### DATASET CONTENT

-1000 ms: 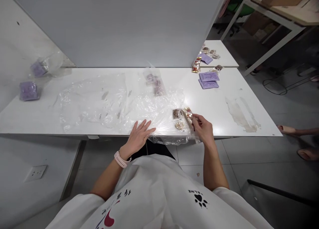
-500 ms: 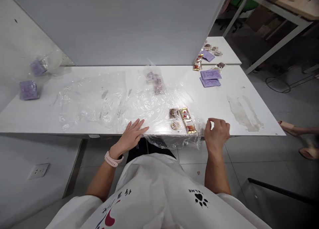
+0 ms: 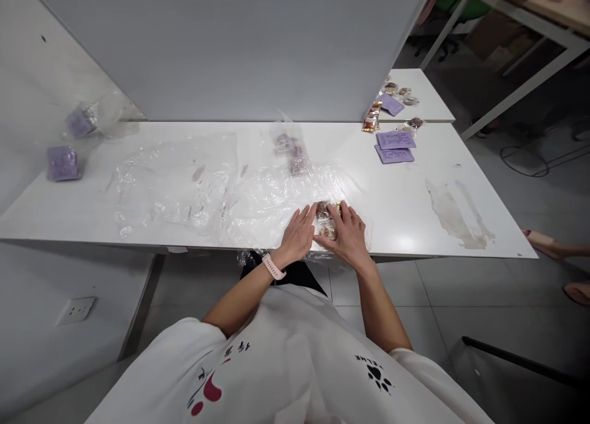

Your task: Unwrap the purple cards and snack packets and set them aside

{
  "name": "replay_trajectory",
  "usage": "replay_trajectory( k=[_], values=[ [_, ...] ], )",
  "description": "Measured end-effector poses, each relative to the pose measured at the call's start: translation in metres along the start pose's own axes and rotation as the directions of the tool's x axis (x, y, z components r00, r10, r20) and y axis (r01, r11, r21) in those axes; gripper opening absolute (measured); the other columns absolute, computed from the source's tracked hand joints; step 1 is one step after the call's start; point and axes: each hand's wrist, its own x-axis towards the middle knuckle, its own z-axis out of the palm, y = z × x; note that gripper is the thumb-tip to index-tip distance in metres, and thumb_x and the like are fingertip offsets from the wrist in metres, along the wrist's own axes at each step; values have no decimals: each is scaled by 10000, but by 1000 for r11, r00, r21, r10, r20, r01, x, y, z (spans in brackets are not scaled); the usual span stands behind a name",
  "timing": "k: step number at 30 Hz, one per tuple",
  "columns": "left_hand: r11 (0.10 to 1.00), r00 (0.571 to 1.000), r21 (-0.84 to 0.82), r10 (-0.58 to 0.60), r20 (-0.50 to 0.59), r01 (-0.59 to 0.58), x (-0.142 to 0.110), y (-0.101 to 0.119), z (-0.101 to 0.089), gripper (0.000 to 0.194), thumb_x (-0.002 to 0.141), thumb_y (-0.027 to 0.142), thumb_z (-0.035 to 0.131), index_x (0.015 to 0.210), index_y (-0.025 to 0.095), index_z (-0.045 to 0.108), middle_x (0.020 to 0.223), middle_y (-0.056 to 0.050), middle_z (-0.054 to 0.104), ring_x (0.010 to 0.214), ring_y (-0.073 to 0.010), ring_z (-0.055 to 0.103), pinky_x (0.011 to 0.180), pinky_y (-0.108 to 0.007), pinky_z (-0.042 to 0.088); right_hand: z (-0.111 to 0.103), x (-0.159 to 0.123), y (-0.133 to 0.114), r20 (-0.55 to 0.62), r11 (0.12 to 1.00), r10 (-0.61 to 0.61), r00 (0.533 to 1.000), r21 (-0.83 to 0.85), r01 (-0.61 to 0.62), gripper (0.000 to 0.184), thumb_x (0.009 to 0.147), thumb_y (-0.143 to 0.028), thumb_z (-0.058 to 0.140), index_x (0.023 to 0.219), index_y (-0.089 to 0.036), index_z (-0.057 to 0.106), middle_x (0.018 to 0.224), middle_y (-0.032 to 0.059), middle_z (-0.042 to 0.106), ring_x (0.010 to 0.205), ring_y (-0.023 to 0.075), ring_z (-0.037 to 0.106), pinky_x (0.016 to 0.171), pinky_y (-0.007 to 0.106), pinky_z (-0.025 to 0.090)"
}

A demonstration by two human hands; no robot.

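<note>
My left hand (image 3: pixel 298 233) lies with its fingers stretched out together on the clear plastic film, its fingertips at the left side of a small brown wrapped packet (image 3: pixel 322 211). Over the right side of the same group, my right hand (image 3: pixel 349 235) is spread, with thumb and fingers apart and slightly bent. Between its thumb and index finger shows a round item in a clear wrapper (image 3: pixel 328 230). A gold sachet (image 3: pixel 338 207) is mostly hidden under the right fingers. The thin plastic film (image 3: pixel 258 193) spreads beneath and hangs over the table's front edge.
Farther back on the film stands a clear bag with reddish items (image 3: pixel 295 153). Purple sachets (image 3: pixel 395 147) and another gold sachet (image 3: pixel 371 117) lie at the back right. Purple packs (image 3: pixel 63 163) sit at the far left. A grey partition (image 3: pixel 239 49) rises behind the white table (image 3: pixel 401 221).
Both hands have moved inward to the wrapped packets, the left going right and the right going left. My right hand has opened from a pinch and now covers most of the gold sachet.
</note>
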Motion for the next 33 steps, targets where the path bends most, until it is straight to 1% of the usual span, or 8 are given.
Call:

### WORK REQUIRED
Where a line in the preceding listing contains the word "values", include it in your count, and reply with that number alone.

### PROBLEM SOLUTION
2